The Nigerian alte crowd is misunderstood.They’re a generation with different ideals in ways that make them a paradigm in Nigerian conversations. They are idealistically creative and confident with tribe mentality and allegiance to each other.
For those reasons, they have problems with the Nigerian mainstream that struggles to understand them. Sometimes, one has to admit that some of them worsen matters for themselves with uncouthness, but that comes with personality and background, not necessarily megalomania.
But when Santi released Suzie’s Funeral, it became one of the three seminal alte projects - alongside Odunsi’s Time Of Our Lives and Tay Iwar’s Passport - that made people genuinely question some of their previously held reservations. Suzie’s Funeral was a potpourri of different genres of music – sometimes on one track.
It also found beauty in making distant abstraction seem attractive to critics. The album and the near-perfect execution of it made some refer Santi as the nucleus of the sonically avant-garde second generation of alte.
When he released ‘Freaky,’ ‘Rapid Fire’ and ‘Sparky,’ critics were reluctant on the trail of fandom, but they definitely showered the adulation as necessary. 2018 was a solid Santi-ed year.
Everyone knew an album was coming, so when he released the artwork and track list for Mandy and The Jungle, everyone couldn’t help but break a smile; the boy who was slowly but surely growing into genuine mainstream success was dropping, it warmed the heart.
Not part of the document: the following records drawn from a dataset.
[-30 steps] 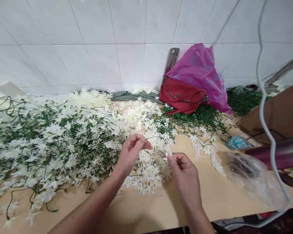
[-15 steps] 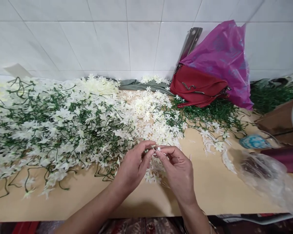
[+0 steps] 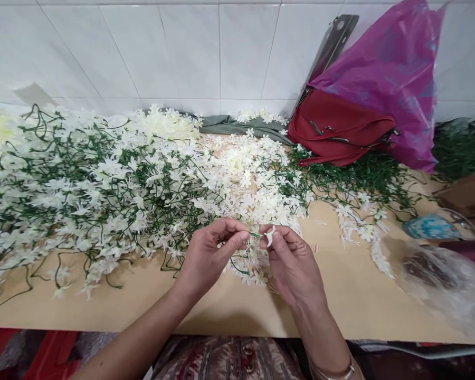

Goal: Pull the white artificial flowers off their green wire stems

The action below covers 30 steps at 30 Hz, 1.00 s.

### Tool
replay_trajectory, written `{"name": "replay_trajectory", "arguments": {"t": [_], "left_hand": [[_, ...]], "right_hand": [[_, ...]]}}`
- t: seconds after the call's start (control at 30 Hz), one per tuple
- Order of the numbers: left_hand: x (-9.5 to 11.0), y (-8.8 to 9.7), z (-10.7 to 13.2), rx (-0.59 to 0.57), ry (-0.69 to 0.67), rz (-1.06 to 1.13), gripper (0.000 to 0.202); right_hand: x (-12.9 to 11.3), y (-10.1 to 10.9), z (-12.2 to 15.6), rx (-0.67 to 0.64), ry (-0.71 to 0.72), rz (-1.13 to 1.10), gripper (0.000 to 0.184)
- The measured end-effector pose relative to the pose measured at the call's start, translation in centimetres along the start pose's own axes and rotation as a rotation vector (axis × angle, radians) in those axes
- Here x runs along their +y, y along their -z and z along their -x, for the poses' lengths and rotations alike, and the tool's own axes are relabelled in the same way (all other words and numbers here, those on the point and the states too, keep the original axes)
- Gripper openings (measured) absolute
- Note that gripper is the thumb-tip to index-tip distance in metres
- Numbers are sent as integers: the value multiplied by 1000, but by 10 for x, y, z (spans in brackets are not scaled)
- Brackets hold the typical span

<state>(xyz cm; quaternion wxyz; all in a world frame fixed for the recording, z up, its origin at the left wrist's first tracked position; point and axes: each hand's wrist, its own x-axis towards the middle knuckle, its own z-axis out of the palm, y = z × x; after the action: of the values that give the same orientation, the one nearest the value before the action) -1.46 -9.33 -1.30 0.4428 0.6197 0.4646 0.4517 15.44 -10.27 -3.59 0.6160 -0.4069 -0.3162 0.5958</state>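
Centre of frame, left hand (image 3: 206, 258) pinches a short green stem (image 3: 255, 234) between thumb and fingers, right hand (image 3: 298, 266) pinches a white blossom (image 3: 271, 236) at its tip, flower heap (image 3: 114, 184) spreading across frame left.

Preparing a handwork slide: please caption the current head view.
Left hand pinching a green stem, right hand a white artificial flower, before heaped white blossoms.
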Motion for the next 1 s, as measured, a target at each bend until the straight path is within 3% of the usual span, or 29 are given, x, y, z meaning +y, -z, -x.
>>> {"name": "replay_trajectory", "arguments": {"t": [0.17,0.4,0.6,1.0], "left_hand": [[-7,-4,2,45,151,217,13],[1,-10,3,8,124,202,11],[-3,-12,5,41,145,214,12],[-13,-17,3,-49,138,266,15]], "right_hand": [[-3,1,-1,-13,-70,-61,25],[-2,-2,4,-12,-91,-2,27],[-3,-3,5,-14,-97,28,30],[1,0,2,-22,-123,66,30]]}}
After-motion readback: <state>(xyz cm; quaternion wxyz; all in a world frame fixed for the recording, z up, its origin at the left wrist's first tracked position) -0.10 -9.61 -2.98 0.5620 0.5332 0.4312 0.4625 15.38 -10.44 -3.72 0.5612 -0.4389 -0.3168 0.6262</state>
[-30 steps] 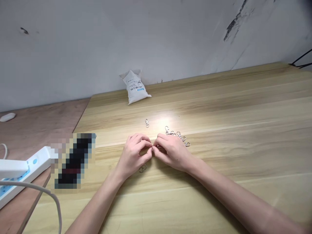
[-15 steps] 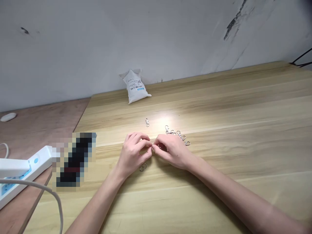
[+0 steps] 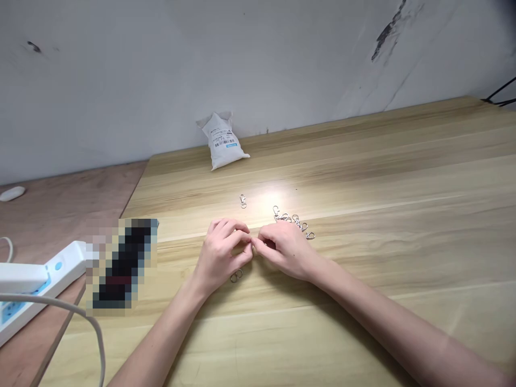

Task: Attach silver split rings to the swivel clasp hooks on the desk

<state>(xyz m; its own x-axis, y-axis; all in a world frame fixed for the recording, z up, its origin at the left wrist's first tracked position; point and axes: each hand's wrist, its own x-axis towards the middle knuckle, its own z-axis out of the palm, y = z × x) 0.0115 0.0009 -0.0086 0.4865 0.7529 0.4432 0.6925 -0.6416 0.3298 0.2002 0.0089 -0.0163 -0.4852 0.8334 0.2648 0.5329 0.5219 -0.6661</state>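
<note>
My left hand (image 3: pixel 222 252) and my right hand (image 3: pixel 282 248) meet fingertip to fingertip over the light wooden table (image 3: pixel 363 177). Both pinch a tiny metal piece between them that I cannot make out. A pair of small metal rings (image 3: pixel 236 276) lies just under my left hand. Behind my right hand lies a small pile of silver clasps (image 3: pixel 293 221). One single clasp (image 3: pixel 242 201) lies apart, farther back.
A small white sealed bag (image 3: pixel 223 141) stands at the back by the wall. At the left, a white power strip (image 3: pixel 32 282) with a grey cable (image 3: pixel 76 317) lies on a reddish table, beside a blurred dark object (image 3: pixel 123 263). A white oval thing (image 3: pixel 12 193) sits far left.
Both hands stay pinched together at the same spot; the fingers shift only slightly. The camera has tilted a little.
</note>
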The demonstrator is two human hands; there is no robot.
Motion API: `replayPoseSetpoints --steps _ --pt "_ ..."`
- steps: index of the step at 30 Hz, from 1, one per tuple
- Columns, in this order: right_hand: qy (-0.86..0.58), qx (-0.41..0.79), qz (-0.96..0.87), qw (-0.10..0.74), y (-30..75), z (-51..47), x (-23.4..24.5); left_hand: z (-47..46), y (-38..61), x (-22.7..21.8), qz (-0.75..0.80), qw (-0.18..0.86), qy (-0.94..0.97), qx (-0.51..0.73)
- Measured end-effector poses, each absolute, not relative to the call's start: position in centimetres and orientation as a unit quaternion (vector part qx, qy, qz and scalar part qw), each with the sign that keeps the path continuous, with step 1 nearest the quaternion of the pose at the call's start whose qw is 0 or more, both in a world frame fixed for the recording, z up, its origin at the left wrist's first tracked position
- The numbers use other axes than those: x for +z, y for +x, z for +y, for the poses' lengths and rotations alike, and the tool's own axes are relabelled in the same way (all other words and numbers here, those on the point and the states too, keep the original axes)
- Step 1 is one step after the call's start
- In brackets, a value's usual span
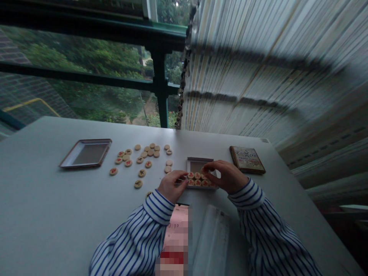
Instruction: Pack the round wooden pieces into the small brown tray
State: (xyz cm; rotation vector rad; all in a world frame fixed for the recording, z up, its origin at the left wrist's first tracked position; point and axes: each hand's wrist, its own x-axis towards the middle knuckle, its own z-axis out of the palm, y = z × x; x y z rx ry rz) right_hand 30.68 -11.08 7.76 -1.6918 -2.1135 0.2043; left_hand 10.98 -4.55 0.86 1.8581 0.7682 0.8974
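White table point(71, 211), with the open box point(198, 166) as landmark. A shallow tray point(93, 154) lies well left of the box; a decorated case point(247, 160) lies to its right. At the box's left end, the left hand point(171, 186) holds thumb and index finger apart; contact with the wall cannot be told. Over the box, the right hand point(225, 176) appears to pinch a disc point(202, 171). Red-marked discs point(197, 183) form rows in the box's near half; loose discs point(150, 153) lie scattered to its left. Step in hand, as judged: seating a disc in the farther row, which calls for lowering it flat, then releasing gently.
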Motion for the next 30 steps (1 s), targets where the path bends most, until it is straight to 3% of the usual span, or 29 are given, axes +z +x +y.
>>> replayPoseSetpoints --steps 30 --pt "-0.7 0.083 -0.709 0.015 32.7 -11.1 6.1 -4.1 10.9 0.0 0.271 0.307 0.858 0.311"
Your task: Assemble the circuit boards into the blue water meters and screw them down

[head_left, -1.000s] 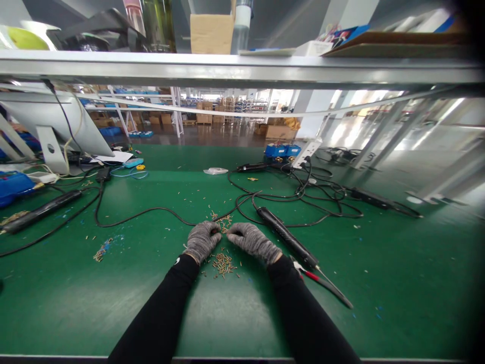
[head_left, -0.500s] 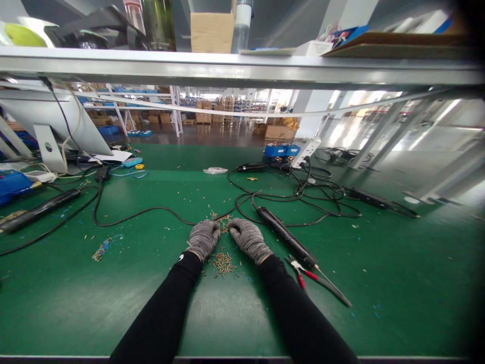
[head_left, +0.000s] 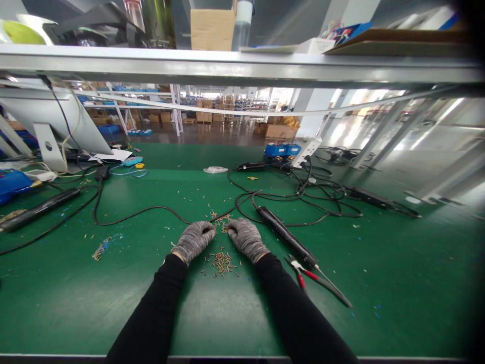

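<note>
So I'm watching through the head camera, and the main thing on my screen is a screw pile (head_left: 223, 262) lying on the green table (head_left: 220, 323). I say screws, but they're too tiny for me to make out threads or heads, so pins could be right too. They're short, thin and brassy going on copper, with a bit of shine. They lie every which way, packed tightest in the middle with strays around the edges.

Just beyond the screw pile there's a second bunch (head_left: 223, 221), same colour, looser and more spread out, with a black cord (head_left: 159, 208) running up to it.

My left hand (head_left: 195, 240) is past the pile and to its left, the right hand (head_left: 247, 238) past it and to its right, both in grey knit gloves. The two are apart, with a narrow gap between them. Fingers are curled in toward the thumbs on each; whether either is pinching a screw, I honestly can't tell from here.

Right of the screw pile I've got a black electric screwdriver (head_left: 288, 235) and red-handled pliers (head_left: 296, 264), near each other.
</note>
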Available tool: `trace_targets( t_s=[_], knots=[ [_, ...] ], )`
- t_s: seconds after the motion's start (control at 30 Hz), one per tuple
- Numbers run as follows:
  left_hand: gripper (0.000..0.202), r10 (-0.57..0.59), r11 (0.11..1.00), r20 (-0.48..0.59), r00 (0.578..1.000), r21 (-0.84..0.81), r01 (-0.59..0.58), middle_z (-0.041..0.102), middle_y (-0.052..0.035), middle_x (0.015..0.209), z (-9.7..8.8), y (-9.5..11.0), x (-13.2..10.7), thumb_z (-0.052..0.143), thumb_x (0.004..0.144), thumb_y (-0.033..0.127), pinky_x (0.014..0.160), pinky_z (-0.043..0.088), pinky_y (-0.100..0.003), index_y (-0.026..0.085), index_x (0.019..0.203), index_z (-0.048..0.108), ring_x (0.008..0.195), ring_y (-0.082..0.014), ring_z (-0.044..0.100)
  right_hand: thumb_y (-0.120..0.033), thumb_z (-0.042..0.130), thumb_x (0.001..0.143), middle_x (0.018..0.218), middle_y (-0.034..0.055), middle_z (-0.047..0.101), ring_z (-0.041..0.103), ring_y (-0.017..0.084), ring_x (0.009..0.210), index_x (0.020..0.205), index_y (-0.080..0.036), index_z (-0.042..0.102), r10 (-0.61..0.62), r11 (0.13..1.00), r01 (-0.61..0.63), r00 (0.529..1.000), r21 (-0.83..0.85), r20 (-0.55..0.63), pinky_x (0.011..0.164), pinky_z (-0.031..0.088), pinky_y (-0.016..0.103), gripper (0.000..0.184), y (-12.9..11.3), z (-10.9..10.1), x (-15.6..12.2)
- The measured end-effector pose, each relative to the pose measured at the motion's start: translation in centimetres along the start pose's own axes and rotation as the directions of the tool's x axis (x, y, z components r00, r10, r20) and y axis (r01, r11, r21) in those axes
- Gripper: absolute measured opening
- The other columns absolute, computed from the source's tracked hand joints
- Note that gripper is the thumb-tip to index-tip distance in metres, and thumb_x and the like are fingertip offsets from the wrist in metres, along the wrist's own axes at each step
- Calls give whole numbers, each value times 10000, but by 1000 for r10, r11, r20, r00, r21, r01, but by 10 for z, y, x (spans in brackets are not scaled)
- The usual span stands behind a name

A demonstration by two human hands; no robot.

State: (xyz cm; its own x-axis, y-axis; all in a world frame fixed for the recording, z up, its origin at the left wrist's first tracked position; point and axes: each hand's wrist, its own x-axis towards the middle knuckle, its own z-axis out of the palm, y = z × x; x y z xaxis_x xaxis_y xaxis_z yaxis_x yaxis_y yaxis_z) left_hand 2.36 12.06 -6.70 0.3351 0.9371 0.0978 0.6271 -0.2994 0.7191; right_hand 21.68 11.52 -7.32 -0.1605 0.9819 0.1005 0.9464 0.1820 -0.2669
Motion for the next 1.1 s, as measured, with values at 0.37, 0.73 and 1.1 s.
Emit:
trace_targets(
  t_s=[0.37,0.73,1.1],
  knots=[
    [231,-41,999,-78,996,17,42,715,-37,879,9,-11,6,559,817,336,765,476,-250,177,916,693,814,-164,629,-334,555,932,1121,75,610,604,200,982,1103,-154,598,58,992,-54,998,-115,33,859,512,414,252,-7,2,4],
    [232,-60,997,-109,992,33,64,714,-41,883,10,-14,6,564,820,351,751,476,-251,187,925,692,801,-163,631,-336,553,934,1121,77,608,608,196,968,1113,-153,593,89,982,-75,993,-175,76,843,521,404,259,-6,-5,1],
    [221,-44,997,-119,992,58,51,716,-32,863,10,-14,6,566,827,344,753,480,-250,186,916,693,789,-155,633,-341,546,936,1055,69,629,615,187,932,1053,-141,610,63,995,-57,995,-77,78,835,514,398,241,-10,-16,-7]
  ],
)
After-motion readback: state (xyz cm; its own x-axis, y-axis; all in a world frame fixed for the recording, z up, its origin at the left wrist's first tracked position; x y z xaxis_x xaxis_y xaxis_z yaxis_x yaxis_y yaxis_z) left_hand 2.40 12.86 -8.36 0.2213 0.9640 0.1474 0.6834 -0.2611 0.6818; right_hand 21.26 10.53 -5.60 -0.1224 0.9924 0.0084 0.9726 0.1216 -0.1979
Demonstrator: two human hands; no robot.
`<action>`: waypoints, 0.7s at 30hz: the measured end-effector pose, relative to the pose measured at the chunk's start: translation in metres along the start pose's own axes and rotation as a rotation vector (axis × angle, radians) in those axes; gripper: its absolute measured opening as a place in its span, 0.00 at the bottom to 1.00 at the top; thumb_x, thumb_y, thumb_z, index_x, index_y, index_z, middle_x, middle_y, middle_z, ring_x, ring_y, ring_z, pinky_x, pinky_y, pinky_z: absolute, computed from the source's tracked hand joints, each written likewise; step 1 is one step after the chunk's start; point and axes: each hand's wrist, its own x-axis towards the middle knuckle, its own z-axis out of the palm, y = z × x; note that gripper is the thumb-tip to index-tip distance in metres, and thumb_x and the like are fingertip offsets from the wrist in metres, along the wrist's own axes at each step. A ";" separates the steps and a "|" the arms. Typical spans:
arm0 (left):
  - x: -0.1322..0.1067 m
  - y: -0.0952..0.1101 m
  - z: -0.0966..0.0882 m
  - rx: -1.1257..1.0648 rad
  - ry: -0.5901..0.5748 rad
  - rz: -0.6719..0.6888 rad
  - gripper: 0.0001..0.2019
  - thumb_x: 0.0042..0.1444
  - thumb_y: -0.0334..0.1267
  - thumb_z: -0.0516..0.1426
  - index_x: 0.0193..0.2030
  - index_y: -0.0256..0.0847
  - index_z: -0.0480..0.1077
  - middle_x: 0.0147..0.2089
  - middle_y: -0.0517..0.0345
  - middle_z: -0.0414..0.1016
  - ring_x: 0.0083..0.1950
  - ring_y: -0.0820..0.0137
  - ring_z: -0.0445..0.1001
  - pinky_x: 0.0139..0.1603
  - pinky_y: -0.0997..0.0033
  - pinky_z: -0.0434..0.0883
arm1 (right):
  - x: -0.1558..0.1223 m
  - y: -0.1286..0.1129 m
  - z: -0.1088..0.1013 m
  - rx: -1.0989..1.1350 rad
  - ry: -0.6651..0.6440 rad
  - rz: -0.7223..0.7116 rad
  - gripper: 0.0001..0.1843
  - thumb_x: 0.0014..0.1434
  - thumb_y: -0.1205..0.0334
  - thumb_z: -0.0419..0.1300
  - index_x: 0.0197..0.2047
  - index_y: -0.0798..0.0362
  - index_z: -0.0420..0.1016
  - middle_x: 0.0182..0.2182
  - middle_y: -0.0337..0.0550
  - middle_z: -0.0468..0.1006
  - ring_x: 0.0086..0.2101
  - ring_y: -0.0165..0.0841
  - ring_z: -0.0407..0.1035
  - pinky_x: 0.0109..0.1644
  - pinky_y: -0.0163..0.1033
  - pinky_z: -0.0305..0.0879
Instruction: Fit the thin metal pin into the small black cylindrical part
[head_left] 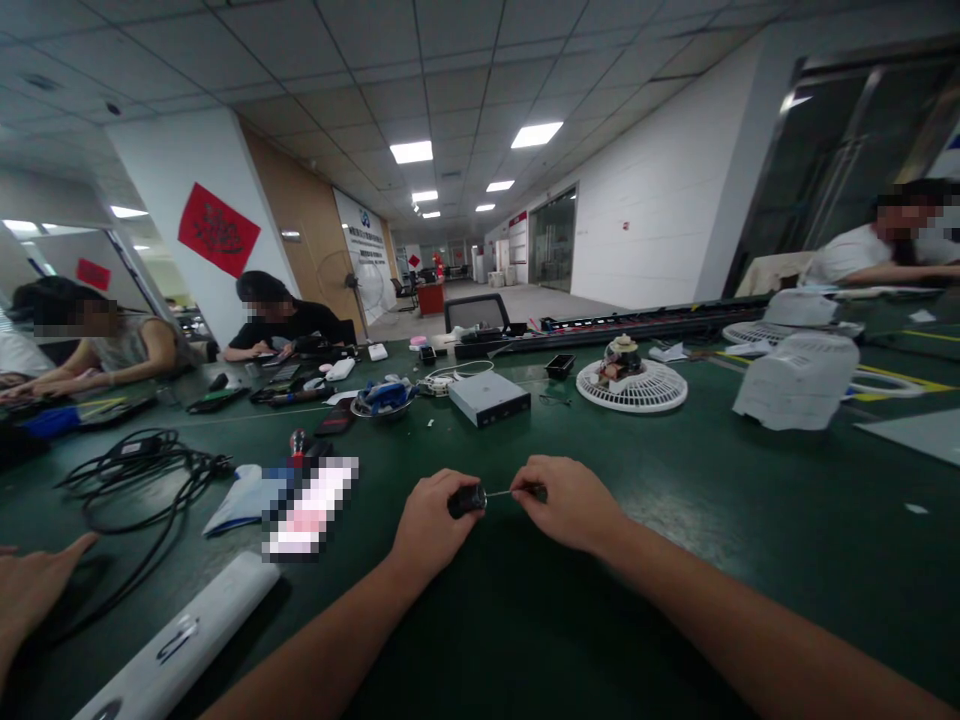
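Left hand (429,525) closed around a small black cylindrical part (466,501), with the part's end showing past my fingers toward the right hand (570,505). Right hand pinches a thin metal pin (501,492) that runs out from the part, with a dark bit at my fingertips, too small to identify. Both hands are held close together above the green mat of the desk (750,570), keeping part and pin in one line; a piece this thin likely steadies better with the hands near each other. Farther up the desk, apparently set well away from my hands, lie a silver metal box (489,398), a white fan guard (631,387) carrying a motor, and a blue-and-white assembly (384,397). Coiled black cable (135,480) sits to my left beside a pixelated packet (310,507). A white tube (187,640) lies near my left forearm, and another person's hand (34,590) is at the near edge beyond it.
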 end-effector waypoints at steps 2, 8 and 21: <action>0.000 0.001 -0.001 0.011 0.005 0.017 0.17 0.47 0.29 0.65 0.44 0.45 0.74 0.42 0.58 0.78 0.44 0.61 0.75 0.47 0.58 0.71 | -0.001 -0.002 -0.001 0.011 0.006 -0.008 0.09 0.58 0.62 0.57 0.34 0.49 0.80 0.32 0.42 0.77 0.32 0.34 0.69 0.35 0.39 0.60; 0.001 0.004 -0.003 0.023 -0.014 0.007 0.16 0.47 0.28 0.64 0.44 0.45 0.74 0.43 0.58 0.77 0.45 0.62 0.75 0.48 0.58 0.70 | 0.001 -0.001 0.000 -0.034 0.012 0.036 0.09 0.58 0.61 0.57 0.34 0.49 0.79 0.33 0.42 0.77 0.32 0.34 0.69 0.34 0.38 0.60; -0.001 0.002 0.000 0.046 -0.046 0.032 0.16 0.48 0.28 0.63 0.45 0.46 0.75 0.44 0.58 0.76 0.45 0.62 0.73 0.47 0.59 0.69 | 0.000 -0.003 0.002 0.003 -0.066 -0.033 0.07 0.55 0.63 0.57 0.30 0.50 0.77 0.29 0.40 0.77 0.30 0.32 0.69 0.33 0.36 0.58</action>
His penchant for creative album titles again came back to roost – this time, louder.
On Friday, May 17, 2019, Mandy and The Jungle dropped and here is a review;
This review won’t touch songs as that might seem a disservice to the album. Instead, it address the album as one body or work.
Songwriting, Themes and Delivery
Mandy and The Jungle is an album incredibly focused on the themes of love, romance, sex, obsession and adulation. Santi’s chameleonic technique flatters the songwriting that you almost don’t notice how regular some of his lyrics are – that’s a strength.
However, a strong issue is how Santi is usually not audible enough. Sometimes words feel mumbled, other times the mixing makes the voicing seem overshadowed by effects that words become inaudible. A good artist has to be audible. Listeners need words to be easily digestible. And no, it’s not about his idiosyncratic style or patois.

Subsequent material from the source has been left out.